#### What you are asked to do
Read the listing below and copy out every line that holds "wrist".

○ ○ ○ ○ ○ ○ ○

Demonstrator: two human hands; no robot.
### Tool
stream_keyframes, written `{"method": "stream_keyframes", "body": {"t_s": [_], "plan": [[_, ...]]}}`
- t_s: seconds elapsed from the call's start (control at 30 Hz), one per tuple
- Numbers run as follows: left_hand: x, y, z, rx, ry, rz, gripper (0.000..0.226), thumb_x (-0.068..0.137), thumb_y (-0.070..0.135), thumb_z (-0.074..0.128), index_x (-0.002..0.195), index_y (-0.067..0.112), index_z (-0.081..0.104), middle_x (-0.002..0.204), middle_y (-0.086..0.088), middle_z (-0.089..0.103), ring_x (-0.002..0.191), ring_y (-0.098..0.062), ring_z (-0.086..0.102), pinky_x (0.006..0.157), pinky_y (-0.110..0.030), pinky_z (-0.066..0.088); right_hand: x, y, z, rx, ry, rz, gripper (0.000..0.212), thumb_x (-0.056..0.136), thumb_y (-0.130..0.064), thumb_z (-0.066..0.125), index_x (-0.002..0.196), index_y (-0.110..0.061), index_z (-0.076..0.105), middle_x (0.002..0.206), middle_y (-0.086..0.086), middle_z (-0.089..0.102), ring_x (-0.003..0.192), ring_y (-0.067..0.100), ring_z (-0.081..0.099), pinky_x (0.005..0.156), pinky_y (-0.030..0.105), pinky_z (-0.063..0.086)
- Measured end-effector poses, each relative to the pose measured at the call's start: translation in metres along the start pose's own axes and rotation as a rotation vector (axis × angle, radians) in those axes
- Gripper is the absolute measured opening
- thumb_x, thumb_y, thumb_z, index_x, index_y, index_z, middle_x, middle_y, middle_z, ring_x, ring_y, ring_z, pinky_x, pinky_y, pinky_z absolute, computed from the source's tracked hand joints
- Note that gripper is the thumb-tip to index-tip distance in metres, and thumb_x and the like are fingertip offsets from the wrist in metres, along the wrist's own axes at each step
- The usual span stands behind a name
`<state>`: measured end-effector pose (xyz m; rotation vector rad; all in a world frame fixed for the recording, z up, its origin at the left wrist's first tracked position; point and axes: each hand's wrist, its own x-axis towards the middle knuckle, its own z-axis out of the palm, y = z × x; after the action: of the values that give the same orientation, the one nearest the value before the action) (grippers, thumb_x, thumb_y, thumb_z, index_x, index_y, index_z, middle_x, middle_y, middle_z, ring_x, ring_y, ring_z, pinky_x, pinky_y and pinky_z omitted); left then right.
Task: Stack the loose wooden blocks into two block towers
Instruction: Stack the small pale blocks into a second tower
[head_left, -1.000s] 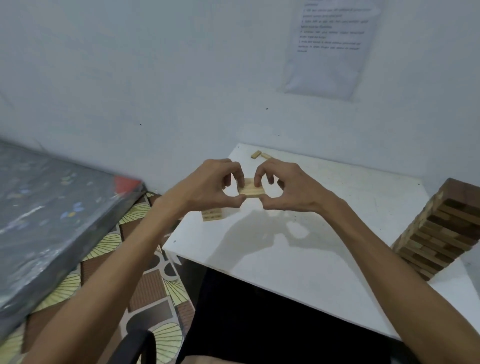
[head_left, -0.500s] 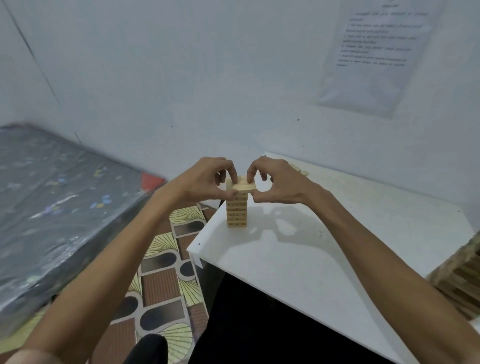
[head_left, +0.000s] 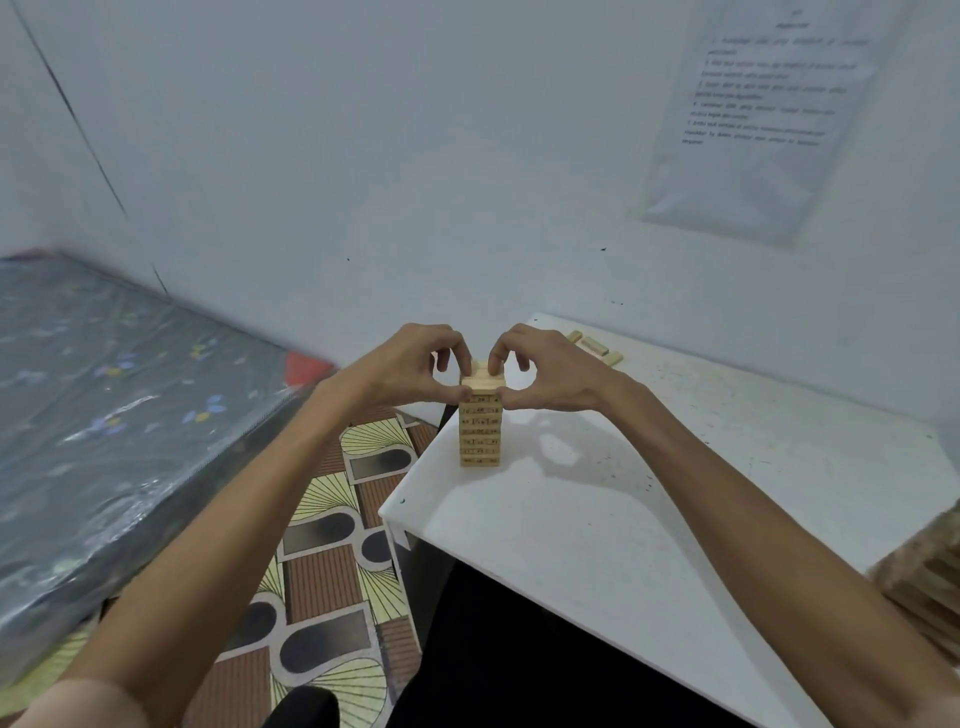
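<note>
1. Head view, far left: one bed (head_left: 104, 415) wrapped in plastic is seen beside a patterned floor (head_left: 322, 571). Neither is judged to belong to the task.
2. One left hand (head_left: 410, 371) is held at the top of the small tower. Its grip is pinched on the left end of the top layer (head_left: 483, 378), with the thumb at the front and the fingertips curled over from above.
3. One small tower (head_left: 480, 431) stands near the left edge of the white tabletop (head_left: 675, 519). About seven printed courses can be counted under the top layer, but the exact number cannot be told.
4. The blocks are judged to be light, stiff, smooth wood. They are unlikely to break, but the narrow stack could easily be nudged out of line. A hold at the short ends, between thumb and fingertips and with only gentle downward pressure, is judged best.
5. One right hand (head_left: 550, 376) mirrors the other. Its grip is pinched on the right end of the same top layer.
6. Three loose blocks (head_left: 595, 345) lie at the rear of the tabletop near the wall, well apart from the small tower.
7. One larger tower (head_left: 930, 571) is cut off at the right edge and blurred, so its courses cannot be counted.
</note>
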<state>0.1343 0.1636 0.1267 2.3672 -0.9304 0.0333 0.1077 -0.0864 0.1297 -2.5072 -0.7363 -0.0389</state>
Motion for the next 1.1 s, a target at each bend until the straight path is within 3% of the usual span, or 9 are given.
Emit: {"method": "stream_keyframes", "body": {"t_s": [0.3, 0.5, 0.67, 0.93, 1.0, 1.1], "plan": [[-0.002, -0.008, 0.001, -0.011, 0.001, 0.006, 0.04, 0.07, 0.056, 0.075, 0.097, 0.027, 0.071, 0.098, 0.006, 0.068, 0.084, -0.011, 0.057, 0.069, -0.031, 0.053, 0.004, 0.003, 0.006, 0.012, -0.008, -0.001, 0.026, 0.083, -0.036, 0.077, 0.104, -0.036, 0.061, 0.1, -0.023, 0.051, 0.094, 0.004, 0.052, 0.073, 0.025, 0.041], [0.001, -0.01, 0.002, -0.012, 0.0, 0.009, 0.029, 0.077, 0.04, 0.083, 0.099, 0.026, 0.071, 0.1, 0.006, 0.067, 0.085, -0.01, 0.057, 0.07, -0.033, 0.053, 0.004, 0.007, 0.007, 0.017, 0.007, -0.007, 0.027, 0.082, -0.038, 0.077, 0.104, -0.036, 0.061, 0.103, -0.022, 0.053, 0.095, 0.006, 0.053, 0.073, 0.025, 0.041], [0.001, -0.009, 0.003, 0.004, -0.009, 0.009, 0.04, 0.07, 0.057, 0.074, 0.098, 0.028, 0.071, 0.099, 0.007, 0.067, 0.085, -0.01, 0.057, 0.068, -0.028, 0.051, 0.004, 0.009, 0.009, 0.012, 0.005, -0.003, 0.028, 0.082, -0.04, 0.077, 0.104, -0.036, 0.061, 0.103, -0.022, 0.053, 0.095, 0.006, 0.053, 0.073, 0.025, 0.041], [0.001, -0.011, 0.004, 0.014, -0.012, -0.002, 0.042, 0.07, 0.06, 0.073, 0.098, 0.029, 0.07, 0.098, 0.006, 0.066, 0.086, -0.01, 0.056, 0.069, -0.03, 0.051, 0.005, 0.01, 0.01, 0.005, -0.005, 0.002, 0.028, 0.083, -0.041, 0.076, 0.105, -0.037, 0.059, 0.106, -0.022, 0.053, 0.096, 0.008, 0.054, 0.073, 0.026, 0.042], [0.001, -0.01, 0.004, -0.002, -0.009, -0.022, 0.039, 0.072, 0.056, 0.077, 0.099, 0.029, 0.07, 0.097, 0.009, 0.066, 0.085, -0.008, 0.057, 0.069, -0.029, 0.049, 0.004, 0.011, 0.01, 0.009, -0.007, 0.004, 0.029, 0.083, -0.041, 0.076, 0.106, -0.036, 0.059, 0.106, -0.021, 0.054, 0.095, 0.009, 0.054, 0.073, 0.026, 0.042], [0.001, -0.01, 0.005, -0.021, 0.004, -0.059, 0.034, 0.079, 0.034, 0.087, 0.106, 0.022, 0.07, 0.094, 0.022, 0.062, 0.077, 0.003, 0.055, 0.067, -0.023, 0.043, 0.002, 0.009, 0.009, 0.037, -0.006, 0.034, 0.034, 0.084, -0.039, 0.077, 0.111, -0.031, 0.059, 0.103, -0.021, 0.054, 0.092, 0.007, 0.054, 0.071, 0.025, 0.042]]}}
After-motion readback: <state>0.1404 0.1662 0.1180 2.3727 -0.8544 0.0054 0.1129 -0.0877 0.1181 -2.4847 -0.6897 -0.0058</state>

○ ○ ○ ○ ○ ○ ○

#### Result
- Note that gripper is the thumb-tip to index-tip distance in metres, and thumb_x and the like are fingertip offsets from the wrist in metres, along the wrist's own axes at each step
`<state>`: measured end-effector pose (xyz m; rotation vector rad; all in a world frame fixed for the recording, z up, its origin at the left wrist's first tracked position; point and axes: each hand's wrist, its own x-axis towards the middle knuckle, its own z-axis out of the palm, y = z × x; after the action: of the values that give the same orientation, the one nearest the value before the action) (grippers, thumb_x, thumb_y, thumb_z, index_x, index_y, index_z, middle_x, middle_y, middle_z, ring_x, ring_y, ring_z, pinky_x, pinky_y and pinky_z omitted); left then right.

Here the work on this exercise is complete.